Task directions: Repeat the listing that follows character for character, omitting images.

Given data:
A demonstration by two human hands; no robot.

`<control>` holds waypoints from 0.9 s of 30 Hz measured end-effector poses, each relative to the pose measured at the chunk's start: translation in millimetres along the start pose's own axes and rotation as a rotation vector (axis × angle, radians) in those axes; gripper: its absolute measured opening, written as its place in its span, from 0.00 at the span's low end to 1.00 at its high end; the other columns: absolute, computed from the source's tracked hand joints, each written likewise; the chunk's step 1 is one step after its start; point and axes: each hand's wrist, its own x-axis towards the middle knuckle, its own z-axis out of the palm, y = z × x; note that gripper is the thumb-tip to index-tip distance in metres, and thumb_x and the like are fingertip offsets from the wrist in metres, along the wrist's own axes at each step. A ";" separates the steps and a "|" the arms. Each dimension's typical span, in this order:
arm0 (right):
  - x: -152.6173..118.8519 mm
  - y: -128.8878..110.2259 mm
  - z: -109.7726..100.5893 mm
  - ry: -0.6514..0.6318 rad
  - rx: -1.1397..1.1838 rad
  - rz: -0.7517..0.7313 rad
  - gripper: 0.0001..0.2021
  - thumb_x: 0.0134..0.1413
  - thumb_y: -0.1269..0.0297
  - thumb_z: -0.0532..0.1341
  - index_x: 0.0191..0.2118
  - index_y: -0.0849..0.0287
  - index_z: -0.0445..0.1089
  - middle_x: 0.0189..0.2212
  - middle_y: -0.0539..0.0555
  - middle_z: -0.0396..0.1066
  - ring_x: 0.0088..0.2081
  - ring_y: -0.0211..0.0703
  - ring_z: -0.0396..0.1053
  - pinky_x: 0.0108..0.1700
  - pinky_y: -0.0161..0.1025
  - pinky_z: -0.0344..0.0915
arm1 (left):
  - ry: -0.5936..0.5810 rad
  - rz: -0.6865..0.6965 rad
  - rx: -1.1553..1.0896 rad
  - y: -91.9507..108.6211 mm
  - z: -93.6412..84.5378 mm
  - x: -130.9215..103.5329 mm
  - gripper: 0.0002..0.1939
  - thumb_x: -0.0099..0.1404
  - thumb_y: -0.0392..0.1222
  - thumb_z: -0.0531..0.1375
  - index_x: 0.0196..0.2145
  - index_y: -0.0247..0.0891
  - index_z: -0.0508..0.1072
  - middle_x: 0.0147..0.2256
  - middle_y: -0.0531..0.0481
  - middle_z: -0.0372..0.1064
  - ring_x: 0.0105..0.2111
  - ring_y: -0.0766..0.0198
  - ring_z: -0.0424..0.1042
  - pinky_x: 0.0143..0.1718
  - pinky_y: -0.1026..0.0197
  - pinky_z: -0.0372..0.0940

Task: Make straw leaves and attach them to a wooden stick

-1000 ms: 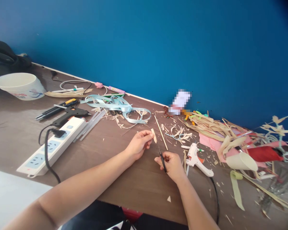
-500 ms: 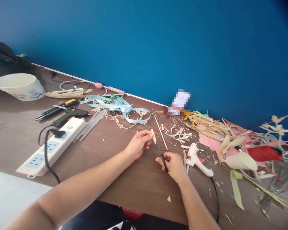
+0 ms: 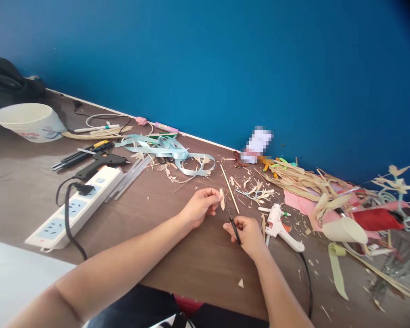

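Observation:
Between the thumb and fingers of my left hand (image 3: pixel 202 207) is a small pale strip of dried husk (image 3: pixel 222 199), its pointed end hanging down. My right hand (image 3: pixel 248 234) grips black-handled scissors (image 3: pixel 234 226), with the blades pointing up beside the strip; whether they touch it I cannot tell. Just beyond the blades a thin pale stick (image 3: pixel 229 189) lies on the table. A white glue gun (image 3: pixel 278 225) rests right of my right hand, and small husk scraps (image 3: pixel 256 191) lie scattered behind it.
A power strip (image 3: pixel 78 207), a black glue gun (image 3: pixel 100 164), clear glue sticks (image 3: pixel 131 177) and a utility knife (image 3: pixel 80 155) lie left. Light-blue ribbon (image 3: pixel 198 172) is heaped behind my left hand. A white bucket (image 3: pixel 29 123) stands far left; dried husks (image 3: pixel 300 180) pile up right, before the blue wall.
The husk strip in my left hand now hangs more upright. The scissors have turned slightly, and both hands have otherwise hardly moved.

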 end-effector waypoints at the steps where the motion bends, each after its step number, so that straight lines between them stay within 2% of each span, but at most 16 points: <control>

Written reply:
A demonstration by two human hands; no robot.

`<control>` holds waypoints from 0.9 s of 30 Hz measured end-effector poses, each relative to the pose measured at the chunk's start: translation in millimetres along the start pose's own axes and rotation as a rotation vector (axis × angle, radians) in those axes; gripper: its absolute measured opening, written as its place in its span, from 0.00 at the span's low end to 1.00 at its high end; the other columns: absolute, computed from the source's tracked hand joints, each written likewise; the chunk's step 1 is one step after its start; point and axes: each hand's wrist, its own x-axis towards the middle knuckle, its own z-axis out of the palm, y = z × x; note that gripper is the thumb-tip to index-tip distance in metres, and thumb_x and the like are fingertip offsets from the wrist in metres, along the wrist's own axes at each step. A ";" separates the steps and a "|" the arms. Each dimension's typical span, in this order:
arm0 (right):
  - x: -152.6173..118.8519 mm
  - y: -128.8878..110.2259 mm
  - z: -109.7726..100.5893 mm
  - ry: -0.6514..0.6318 rad
  - rx: -1.1397..1.1838 rad
  - rz: -0.7517..0.7313 rad
  - gripper: 0.0001..0.2021
  - thumb_x: 0.0134..0.1413
  - thumb_y: -0.1269..0.0297
  - thumb_z: -0.0532..0.1341
  - index_x: 0.0191..0.2118
  - index_y: -0.0849..0.0287
  - index_z: -0.0445..0.1089
  - middle_x: 0.0189..0.2212
  - middle_y: -0.0539..0.0555
  - middle_z: -0.0396..0.1066
  - ring_x: 0.0088..0.2081
  - ring_y: -0.0211..0.0703
  - ring_z: -0.0396..0.1053
  - pinky_x: 0.0108..0.1700
  - pinky_y: -0.0161..0.1025
  - pinky_z: -0.0344..0.0915
arm1 (left):
  - ry: -0.5936..0.5810 rad
  - rz: -0.6865..0.6965 rad
  - rx: -1.1553..1.0896 rad
  - y: -91.9507..108.6211 mm
  - z: -93.6412..84.5378 mm
  - x: -130.9215..103.5329 mm
  - gripper: 0.0002..0.1939
  - thumb_x: -0.0099..0.1404
  - thumb_y: -0.0392..0.1222
  - thumb_z: -0.0531..0.1375
  - index_x: 0.0196..0.2145
  - index_y: -0.0247..0.0891
  - index_z: -0.0508..0.1072
  - middle_x: 0.0147..0.2256
  - middle_y: -0.0531..0.0481
  - middle_z: -0.0372..0.1064
  - ring_x: 0.0105..0.2111
  - ring_y: -0.0766..0.0198
  - ring_z: -0.0424..0.1042
  - pinky_x: 0.0143..0.1718
  - pinky_y: -0.1026..0.0197
  - pinky_z: -0.0372..0.0940

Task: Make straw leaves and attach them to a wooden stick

-1000 ms: 
-500 ms: 
+0 ms: 

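Observation:
Between the thumb and fingers of my left hand (image 3: pixel 202 207) is a small pale strip of dried husk (image 3: pixel 222 199), its pointed end hanging down. My right hand (image 3: pixel 248 234) grips black-handled scissors (image 3: pixel 234 226), with the blades pointing up beside the strip; whether they touch it I cannot tell. Just beyond the blades a thin pale stick (image 3: pixel 229 189) lies on the table. A white glue gun (image 3: pixel 278 225) rests right of my right hand, and small husk scraps (image 3: pixel 256 191) lie scattered behind it.
A power strip (image 3: pixel 78 207), a black glue gun (image 3: pixel 100 164), clear glue sticks (image 3: pixel 131 177) and a utility knife (image 3: pixel 80 155) lie left. Light-blue ribbon (image 3: pixel 198 172) is heaped behind my left hand. A white bucket (image 3: pixel 29 123) stands far left; dried husks (image 3: pixel 300 180) pile up right, before the blue wall.
The husk strip in my left hand now hangs more upright. The scissors have turned slightly, and both hands have otherwise hardly moved.
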
 end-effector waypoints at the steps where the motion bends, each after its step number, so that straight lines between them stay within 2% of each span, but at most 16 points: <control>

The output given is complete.